Waduh! Efek “Maut” Pajak Opsen Kendaraan Bermotor Akan “Menjegal” Industri Pembiayaan

Jakarta – Industri pembiayaan atau multifinance diprediksi akan mengalami penurunan pembiayaan kendaraan bermotor. Penurunan ini disebabkan adanya ketentuan pungutan baru “opsen” alias tambahan biaya baru yang akan berlaku di 2025. Beban tambahan ini akan “menjegal” pertumbuhan penjualan mobil dan akhirnya “menjegal” juga multifinance.

Menurut Suwandi Wiratno, Ketua Asosiasi Perusahaan Pembiayaan Indonesia (APPI), industri pembiayaan sangat bergantung pada industri otomotif. Posisi sektor pembiayaan juga berada di downstream ekosistem industri otomotif.

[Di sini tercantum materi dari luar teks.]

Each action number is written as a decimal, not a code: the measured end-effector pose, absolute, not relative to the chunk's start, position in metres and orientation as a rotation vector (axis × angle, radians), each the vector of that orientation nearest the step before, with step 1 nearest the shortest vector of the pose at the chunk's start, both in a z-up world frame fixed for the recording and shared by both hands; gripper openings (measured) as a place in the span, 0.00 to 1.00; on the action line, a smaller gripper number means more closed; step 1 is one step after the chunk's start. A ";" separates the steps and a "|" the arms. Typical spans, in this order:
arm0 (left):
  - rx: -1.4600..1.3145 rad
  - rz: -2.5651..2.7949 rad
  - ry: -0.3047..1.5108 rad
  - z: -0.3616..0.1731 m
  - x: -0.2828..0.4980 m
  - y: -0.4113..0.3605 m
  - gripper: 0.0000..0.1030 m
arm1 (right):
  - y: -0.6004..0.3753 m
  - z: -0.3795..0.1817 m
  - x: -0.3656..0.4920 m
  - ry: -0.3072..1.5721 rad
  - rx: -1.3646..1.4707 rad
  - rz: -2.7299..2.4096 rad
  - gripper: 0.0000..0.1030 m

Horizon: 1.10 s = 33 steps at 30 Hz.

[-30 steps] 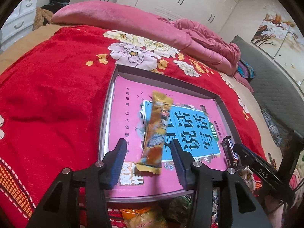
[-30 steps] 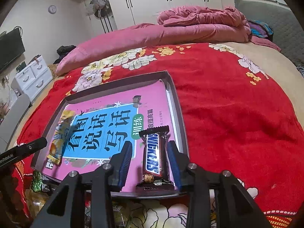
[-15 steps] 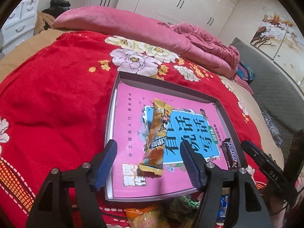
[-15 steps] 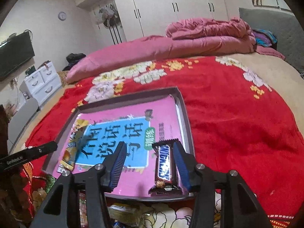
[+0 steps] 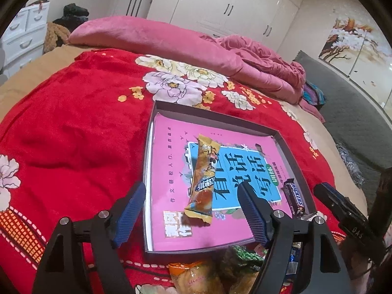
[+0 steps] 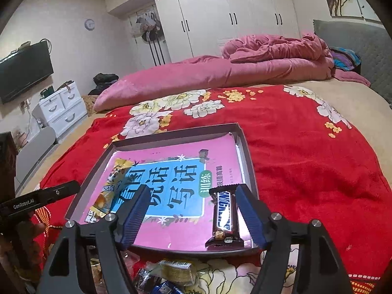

“Jika industri otomotif, baik roda dua maupun roda empat terkoreksi kami pun akan terdampak. Kami sedang mengalkulasi dampak yang ditimbulkan jika opsen pajak ini akan diberlakukan tahun depan,” jelas Suwandi kepada Infobank baru-baru ini.

“Kami berkordinasi dengan asosiasi industri roda dua maupun roda empat untuk menghitung potensi dampak pemberlakuan opsen pajak ini ke industri pembiayaan,” tambahnya.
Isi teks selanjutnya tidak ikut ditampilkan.